- To do
All lines from the one with "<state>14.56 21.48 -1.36" through the last line of the data below should be copied exactly; please add nothing.
───── Available data ─────
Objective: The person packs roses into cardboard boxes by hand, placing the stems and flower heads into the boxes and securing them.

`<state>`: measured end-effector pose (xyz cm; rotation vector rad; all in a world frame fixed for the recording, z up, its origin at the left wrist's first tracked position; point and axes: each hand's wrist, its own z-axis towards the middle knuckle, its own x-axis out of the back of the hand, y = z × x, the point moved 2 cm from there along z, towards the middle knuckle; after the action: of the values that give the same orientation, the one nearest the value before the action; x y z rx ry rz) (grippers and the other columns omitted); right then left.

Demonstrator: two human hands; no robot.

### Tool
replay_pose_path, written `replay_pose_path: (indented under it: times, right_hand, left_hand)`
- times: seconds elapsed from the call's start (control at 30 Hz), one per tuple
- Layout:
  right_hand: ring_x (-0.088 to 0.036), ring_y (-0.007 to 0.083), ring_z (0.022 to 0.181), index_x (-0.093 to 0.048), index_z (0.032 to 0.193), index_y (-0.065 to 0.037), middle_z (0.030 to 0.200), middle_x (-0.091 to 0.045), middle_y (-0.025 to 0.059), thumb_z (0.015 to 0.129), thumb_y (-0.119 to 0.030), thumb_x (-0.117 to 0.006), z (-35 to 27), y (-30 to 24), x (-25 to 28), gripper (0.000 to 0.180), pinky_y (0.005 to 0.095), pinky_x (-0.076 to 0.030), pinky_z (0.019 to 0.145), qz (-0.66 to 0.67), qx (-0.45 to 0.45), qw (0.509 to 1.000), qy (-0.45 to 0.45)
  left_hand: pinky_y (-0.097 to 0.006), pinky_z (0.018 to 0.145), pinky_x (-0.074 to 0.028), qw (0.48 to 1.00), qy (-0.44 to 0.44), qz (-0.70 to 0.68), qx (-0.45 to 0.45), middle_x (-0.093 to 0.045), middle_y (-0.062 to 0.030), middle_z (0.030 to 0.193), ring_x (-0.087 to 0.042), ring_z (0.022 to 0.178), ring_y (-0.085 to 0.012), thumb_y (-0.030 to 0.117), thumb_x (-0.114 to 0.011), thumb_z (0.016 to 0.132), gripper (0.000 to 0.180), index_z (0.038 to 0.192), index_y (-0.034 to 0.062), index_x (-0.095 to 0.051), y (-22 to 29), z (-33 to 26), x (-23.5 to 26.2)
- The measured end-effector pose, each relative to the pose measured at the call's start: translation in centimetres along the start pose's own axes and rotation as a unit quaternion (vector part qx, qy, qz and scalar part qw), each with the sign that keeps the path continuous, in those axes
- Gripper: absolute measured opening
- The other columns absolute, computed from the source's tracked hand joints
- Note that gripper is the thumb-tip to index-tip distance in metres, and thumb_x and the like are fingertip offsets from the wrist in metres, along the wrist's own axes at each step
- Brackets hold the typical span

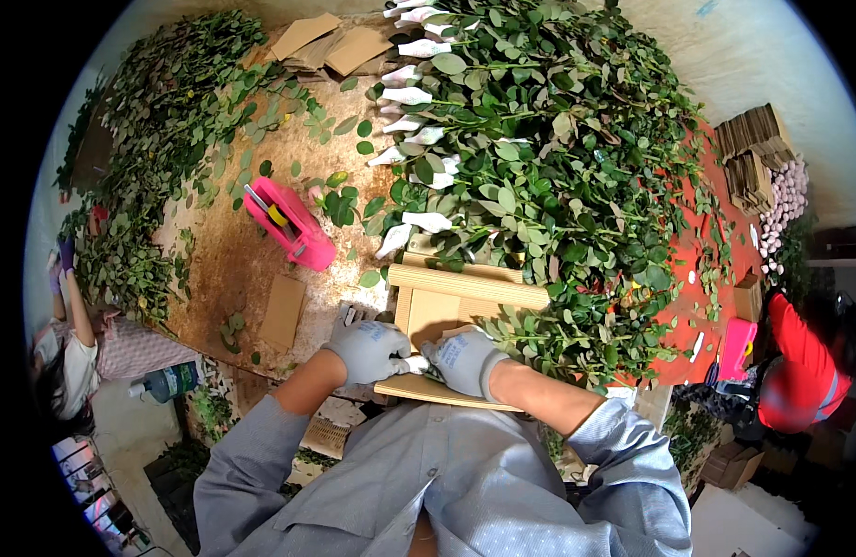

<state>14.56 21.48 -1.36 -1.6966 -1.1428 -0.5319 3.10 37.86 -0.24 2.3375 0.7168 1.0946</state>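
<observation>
At the far left, another person's sleeve [75, 362] shows beside the bench [233, 269], where a pink tape dispenser [290, 226] and a flat cardboard piece [283, 312] lie. The left hand [368, 350], in a grey glove, closes its fingers on a small white wrapped flower bud [416, 364]. The gloved right hand [465, 360] pinches the same bud from the other side, above a wooden frame [465, 288]. Leafy rose stems [549, 176] with white-wrapped buds pile up further right.
</observation>
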Motion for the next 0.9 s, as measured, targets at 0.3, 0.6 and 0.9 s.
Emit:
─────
- Result below
<state>14.56 21.48 -1.36 -1.6966 -1.1428 -0.5319 3.10 37.86 -0.24 2.3375 0.7168 1.0946</state>
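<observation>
At the far left, another person's sleeve [75, 362] shows beside the bench [233, 269], where a pink tape dispenser [290, 226] and a flat cardboard piece [283, 312] lie. The left hand [368, 350], in a grey glove, closes its fingers on a small white wrapped flower bud [416, 364]. The gloved right hand [465, 360] pinches the same bud from the other side, above a wooden frame [465, 288]. Leafy rose stems [549, 176] with white-wrapped buds pile up further right.
</observation>
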Motion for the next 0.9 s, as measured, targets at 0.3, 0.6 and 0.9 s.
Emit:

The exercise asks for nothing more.